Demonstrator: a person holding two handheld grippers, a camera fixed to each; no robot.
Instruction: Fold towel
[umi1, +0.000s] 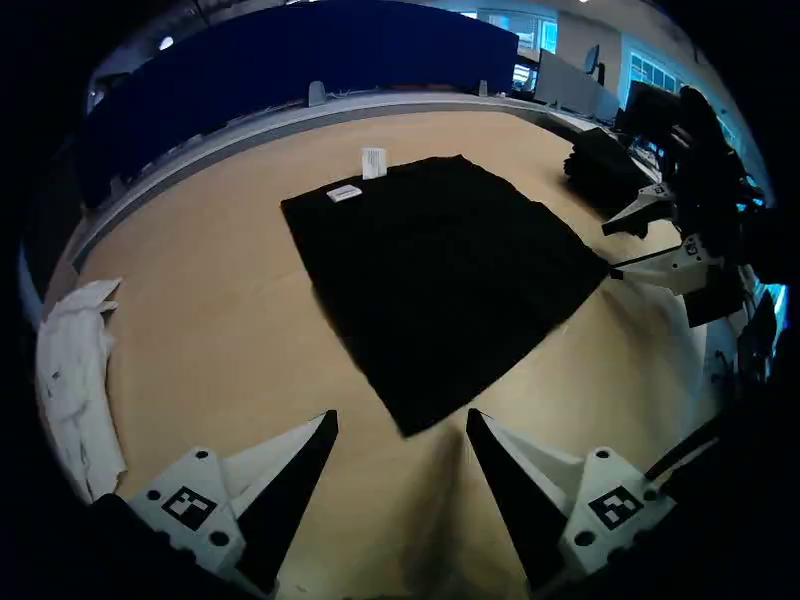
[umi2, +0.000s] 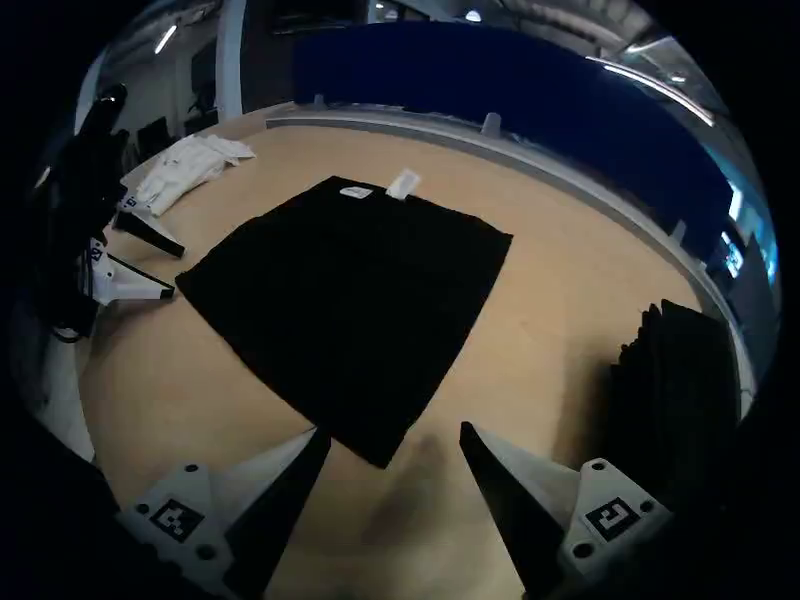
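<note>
A black towel (umi1: 440, 280) lies spread flat on the wooden table (umi1: 220, 300), with a white label (umi1: 343, 193) at its far edge. My left gripper (umi1: 400, 415) hovers open just above one near corner, and its fingers press on nothing. In the right gripper view the same towel (umi2: 350, 290) lies flat, and my right gripper (umi2: 391, 430) stands open over another corner. Each view also catches the other gripper at the towel's side edge: the right gripper (umi1: 608, 250) and the left gripper (umi2: 178, 272), both open and held by a person.
A heap of white towels (umi1: 75, 380) lies at the table's edge, also visible as white towels (umi2: 185, 165). A stack of folded black towels (umi2: 675, 400) sits at the opposite side. A blue partition (umi2: 500, 70) runs behind the table's far curved edge.
</note>
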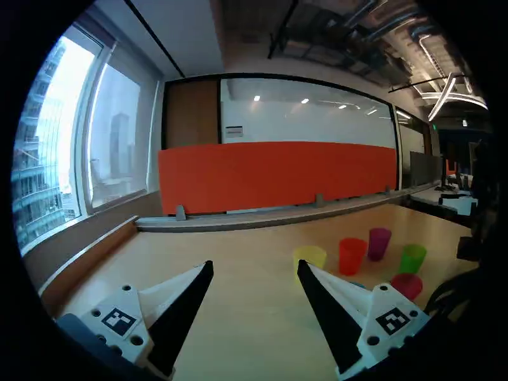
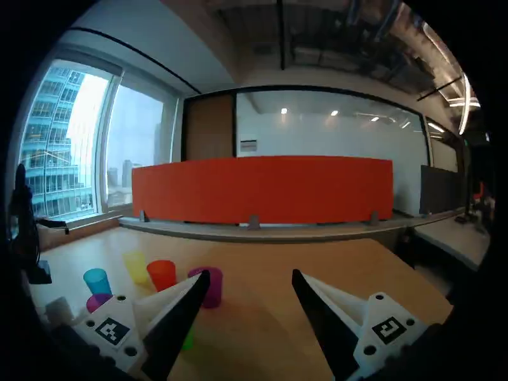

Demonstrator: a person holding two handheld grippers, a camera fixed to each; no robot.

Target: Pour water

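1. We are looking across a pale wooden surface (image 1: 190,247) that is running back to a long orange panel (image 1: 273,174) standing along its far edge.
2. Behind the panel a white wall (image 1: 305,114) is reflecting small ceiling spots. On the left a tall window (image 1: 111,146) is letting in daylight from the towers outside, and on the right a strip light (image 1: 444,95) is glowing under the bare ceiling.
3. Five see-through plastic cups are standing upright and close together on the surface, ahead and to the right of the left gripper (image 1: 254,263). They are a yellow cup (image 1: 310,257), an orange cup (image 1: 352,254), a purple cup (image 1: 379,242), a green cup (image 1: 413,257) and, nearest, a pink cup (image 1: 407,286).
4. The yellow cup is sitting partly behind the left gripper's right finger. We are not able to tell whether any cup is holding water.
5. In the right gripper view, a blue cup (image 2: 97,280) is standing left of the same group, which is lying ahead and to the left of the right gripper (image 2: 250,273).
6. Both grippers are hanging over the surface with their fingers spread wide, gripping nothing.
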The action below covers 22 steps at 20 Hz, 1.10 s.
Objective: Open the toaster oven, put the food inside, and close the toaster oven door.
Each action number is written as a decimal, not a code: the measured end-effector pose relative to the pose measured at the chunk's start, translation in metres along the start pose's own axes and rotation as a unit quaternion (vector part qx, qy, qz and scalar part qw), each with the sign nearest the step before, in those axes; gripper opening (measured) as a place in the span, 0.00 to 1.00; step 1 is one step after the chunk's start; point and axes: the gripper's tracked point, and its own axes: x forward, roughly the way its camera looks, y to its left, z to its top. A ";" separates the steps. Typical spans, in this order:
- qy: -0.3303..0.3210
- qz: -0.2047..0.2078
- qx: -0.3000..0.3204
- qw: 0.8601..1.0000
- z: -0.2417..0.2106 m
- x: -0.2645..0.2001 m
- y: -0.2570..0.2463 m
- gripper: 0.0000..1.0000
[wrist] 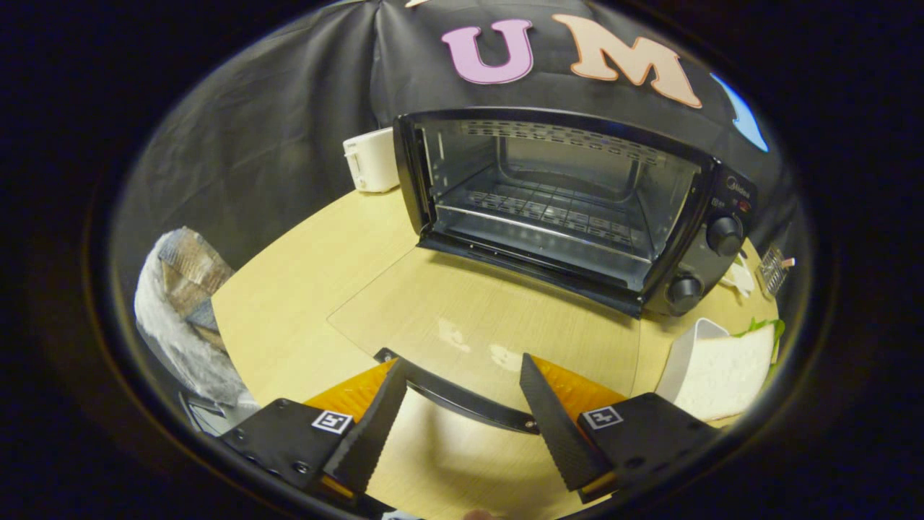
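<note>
The black toaster oven (570, 195) stands on the wooden table (289, 303) with its cavity open and a wire rack (548, 211) inside. Its glass door (476, 310) is folded down flat towards me, and the dark door handle (462, 399) crosses the gap between my fingers. My gripper (463, 362) is open, with its fingertips over the door's front edge and not pressing on anything. A sandwich of white bread with green leaf (725, 375) lies in a white dish (686, 345) just right of my right finger.
Two control knobs (724, 235) sit on the oven's right panel. A white pop-up toaster (372, 160) stands behind the oven's left side. Small items (772, 271) lie at the table's far right. A cloth-draped seat (180, 289) is beside the table's left edge.
</note>
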 end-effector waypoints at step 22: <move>-0.152 -0.186 0.143 0.960 0.072 -0.149 -0.273 0.99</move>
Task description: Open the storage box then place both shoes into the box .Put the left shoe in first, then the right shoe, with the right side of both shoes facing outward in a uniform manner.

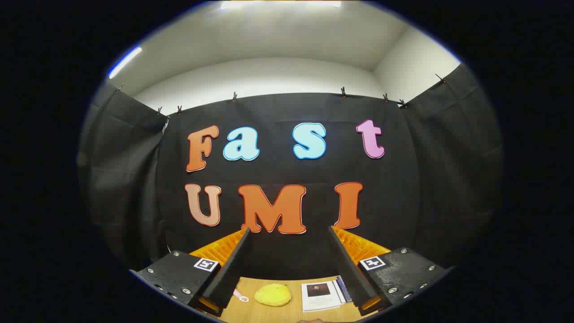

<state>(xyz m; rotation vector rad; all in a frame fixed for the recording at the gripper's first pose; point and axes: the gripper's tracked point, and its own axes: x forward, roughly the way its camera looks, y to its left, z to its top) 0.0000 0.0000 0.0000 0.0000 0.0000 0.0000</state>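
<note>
- I hold the gripper (289, 258) raised and level, and its fingers are spread wide with nothing between them; they point at the booth's black cloth wall (287, 170).
- Below and between the fingers I see a strip of pale wooden surface (293, 312).
- On that surface lies a soft yellow rounded thing, like a plush toy (272, 294), just ahead of the fingers and nearer the left one.
- Just beside it, toward the right finger, lies a white printed booklet with a small dark picture on its cover (320, 295); the two look close but apart.
- A small white tag-like scrap (240, 296) sits by the left finger's base; I cannot tell what it is.
- I cannot see the storage box or either shoe from here, so I cannot say where they stand, and I judge the task not yet begun.
- The risk I see: I am aimed too high, so dropping down blind could knock the yellow thing or the booklet off the surface.
- A second risk: without first finding the shoes, I could grab the right shoe before the left and break the order.
- I would tilt down and search before closing the fingers.
</note>
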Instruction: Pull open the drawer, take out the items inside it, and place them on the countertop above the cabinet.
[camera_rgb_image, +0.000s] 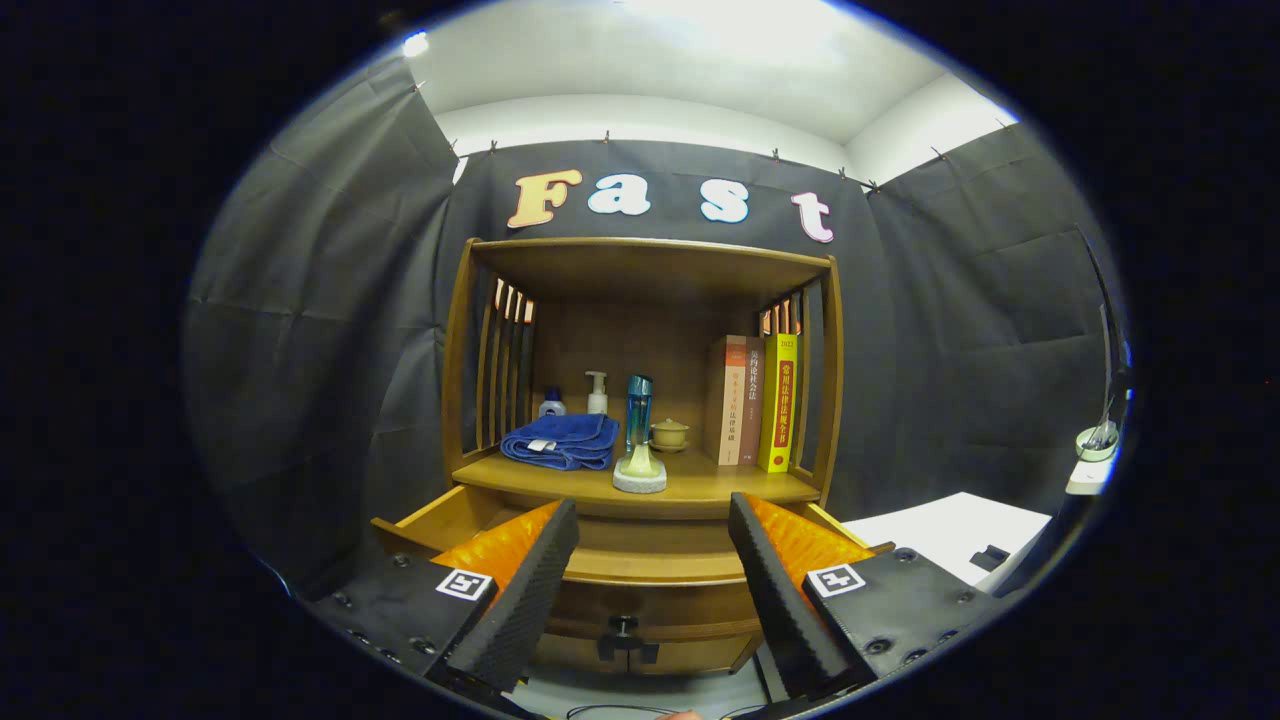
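The drawer (640, 560) stands pulled out from the wooden cabinet (645, 400), its front panel running crosswise between and just below the fingertips, its long axis left to right. Its open top faces the gripper (650, 575), but from here I cannot see what lies inside: the front rail and the fingers (520, 590) hide the floor of it. The drawer is plain honey-coloured wood with a dark knob (623, 630) at the middle of its front, lower down. The fingers are spread wide and hold nothing, one to either side of the drawer's middle. My guess is the next move is a reach forward and down over the front rail. Beyond, on the countertop (700, 487), a pale bottle-like thing on a round base (640, 470) sits near the front edge, a folded blue towel (562, 440) toward the left, books (760, 400) at the right corner.
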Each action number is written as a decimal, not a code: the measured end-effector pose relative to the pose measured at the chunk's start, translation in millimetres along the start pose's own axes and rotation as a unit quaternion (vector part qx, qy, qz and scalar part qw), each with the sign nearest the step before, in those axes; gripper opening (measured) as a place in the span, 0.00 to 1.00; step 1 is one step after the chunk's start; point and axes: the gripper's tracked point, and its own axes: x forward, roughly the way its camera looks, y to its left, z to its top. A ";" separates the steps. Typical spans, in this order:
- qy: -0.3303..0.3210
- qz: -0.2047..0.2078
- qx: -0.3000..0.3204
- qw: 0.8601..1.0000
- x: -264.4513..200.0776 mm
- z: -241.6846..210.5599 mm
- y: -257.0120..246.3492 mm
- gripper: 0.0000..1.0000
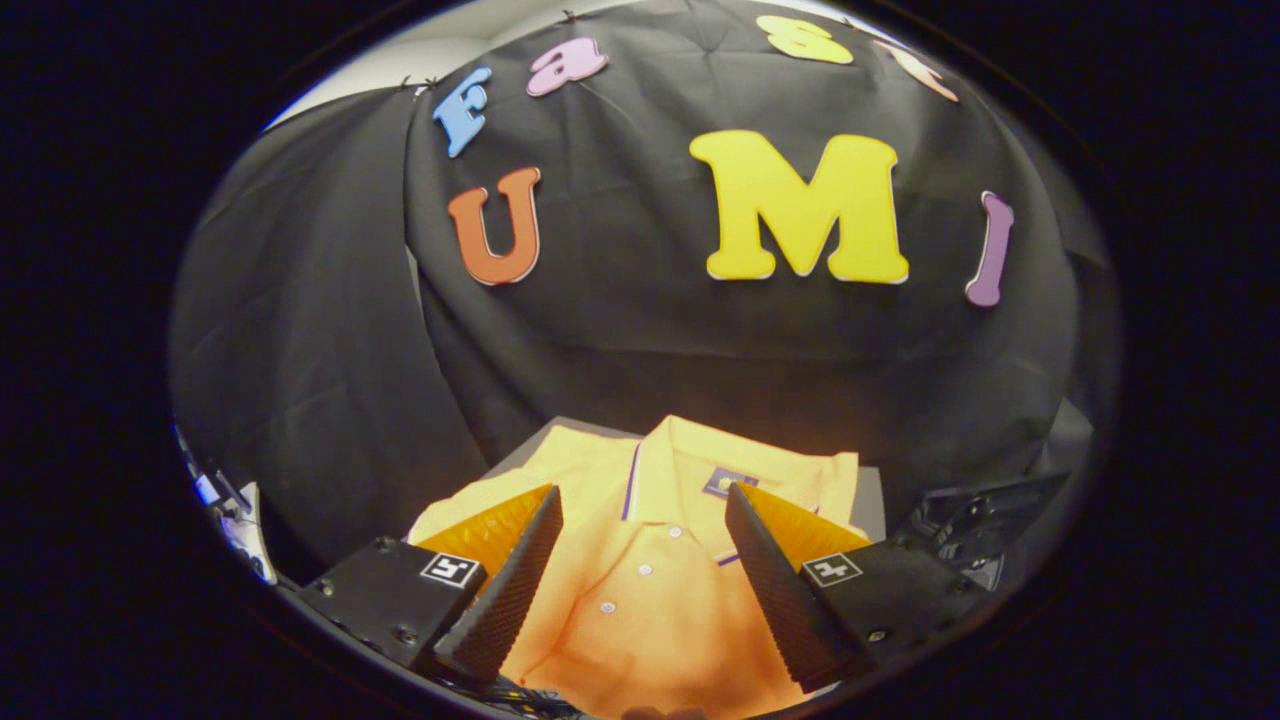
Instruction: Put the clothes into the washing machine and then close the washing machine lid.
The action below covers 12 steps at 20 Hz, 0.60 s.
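Note:
A folded yellow-orange polo shirt (640, 560) with small white buttons and a purple-trimmed collar lies flat on a grey surface (872, 500), directly below and just ahead of my fingers. My gripper (645, 505) is open, its two fingers spread wide above the shirt's button placket, one on each side of it. Nothing is held between them. The collar and its label lie just beyond the fingertips.
The black cloth wall hangs close behind the shirt. A dark, angular piece of equipment (970, 525) sits to the right of the shirt. At the far left, a small white and blue object (235, 525) shows near the cloth.

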 end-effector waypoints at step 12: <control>0.081 -0.025 -0.053 0.995 24.2 -65.8 -4.8 1.00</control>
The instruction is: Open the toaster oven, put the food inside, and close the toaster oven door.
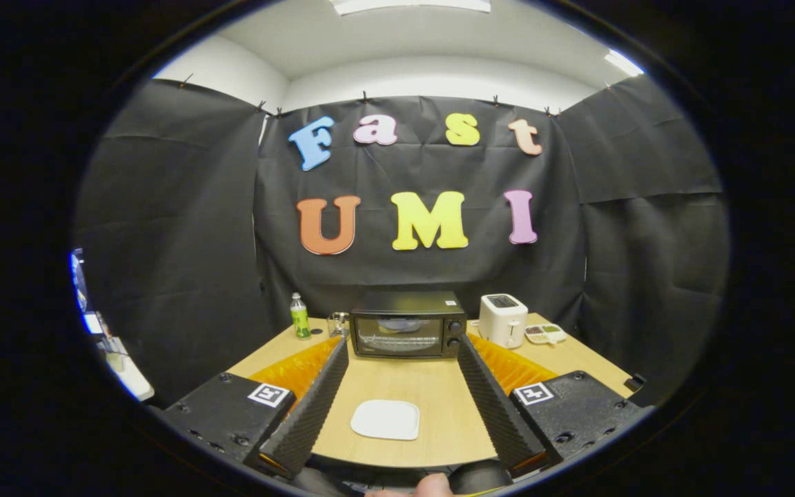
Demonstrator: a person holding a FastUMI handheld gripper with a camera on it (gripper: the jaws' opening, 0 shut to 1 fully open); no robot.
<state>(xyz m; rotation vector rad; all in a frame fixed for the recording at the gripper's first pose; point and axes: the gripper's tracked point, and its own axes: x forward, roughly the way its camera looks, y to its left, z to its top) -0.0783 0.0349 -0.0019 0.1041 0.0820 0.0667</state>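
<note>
Hovering above the near end of the table (439, 386), the gripper (403, 348) has its jaws spread wide, gripping nothing. A white plate (385, 419) lies flat on the wood between the fingers, nearer their base than their tips. Dead ahead at 12 o'clock, just beyond the fingertips, sits the oven (408, 323) — door shut, knobs on its right side, something pale dimly visible through the glass, though I cannot tell what. At about 1 o'clock from the oven stands a white toaster (502, 319), with a small tray (544, 334) of food just past it. At 11 o'clock a green bottle (299, 316) stands upright — a clear glass (337, 324) sits between it and the oven.
</note>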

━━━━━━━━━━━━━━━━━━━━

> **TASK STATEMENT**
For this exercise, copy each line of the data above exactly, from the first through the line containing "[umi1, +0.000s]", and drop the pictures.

> **RESULT FOR THIS EXERCISE**
Demonstrator: a person holding two handheld grippers, a camera fixed to each; no robot.
Instruction: Fold towel
[umi1, +0.000s] 

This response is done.